*WHAT THE EXERCISE ASKS*. Every line with the string "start" in it belongs in your answer, so copy them all from the data.
┌────────
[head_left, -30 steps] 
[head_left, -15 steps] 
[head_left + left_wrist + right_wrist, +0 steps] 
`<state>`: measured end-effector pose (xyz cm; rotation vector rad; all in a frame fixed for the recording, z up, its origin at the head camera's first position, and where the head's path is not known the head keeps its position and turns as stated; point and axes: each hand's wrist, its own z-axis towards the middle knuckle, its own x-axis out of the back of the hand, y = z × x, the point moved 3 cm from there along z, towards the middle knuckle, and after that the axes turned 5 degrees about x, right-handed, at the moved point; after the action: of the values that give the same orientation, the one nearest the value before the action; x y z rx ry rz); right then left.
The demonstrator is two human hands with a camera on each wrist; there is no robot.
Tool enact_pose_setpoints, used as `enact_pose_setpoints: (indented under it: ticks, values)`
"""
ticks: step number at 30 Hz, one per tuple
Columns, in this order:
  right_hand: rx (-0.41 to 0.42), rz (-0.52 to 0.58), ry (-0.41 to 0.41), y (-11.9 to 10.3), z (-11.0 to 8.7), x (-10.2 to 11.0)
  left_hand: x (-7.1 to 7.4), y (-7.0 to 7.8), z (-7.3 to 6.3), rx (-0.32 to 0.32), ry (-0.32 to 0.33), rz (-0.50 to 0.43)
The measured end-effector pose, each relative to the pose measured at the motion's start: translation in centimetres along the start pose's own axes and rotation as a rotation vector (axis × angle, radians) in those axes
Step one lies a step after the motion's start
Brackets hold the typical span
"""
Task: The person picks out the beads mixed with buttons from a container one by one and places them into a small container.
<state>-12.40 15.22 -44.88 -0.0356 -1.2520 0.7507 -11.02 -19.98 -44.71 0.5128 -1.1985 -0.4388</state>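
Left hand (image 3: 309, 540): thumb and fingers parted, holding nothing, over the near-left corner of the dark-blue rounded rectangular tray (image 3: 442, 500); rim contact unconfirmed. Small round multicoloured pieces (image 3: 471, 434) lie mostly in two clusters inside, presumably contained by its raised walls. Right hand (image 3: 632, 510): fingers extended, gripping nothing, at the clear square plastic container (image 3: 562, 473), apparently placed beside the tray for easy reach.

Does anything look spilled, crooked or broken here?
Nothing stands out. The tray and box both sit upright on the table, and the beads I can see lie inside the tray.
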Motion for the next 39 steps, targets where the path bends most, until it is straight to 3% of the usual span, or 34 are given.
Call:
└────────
*ANSWER AREA*.
The measured end-effector pose, each relative to the pose measured at the motion's start: translation in centimetres along the start pose's own axes and rotation as a rotation vector (axis × angle, radians) in those axes
Step one lies a step after the motion's start

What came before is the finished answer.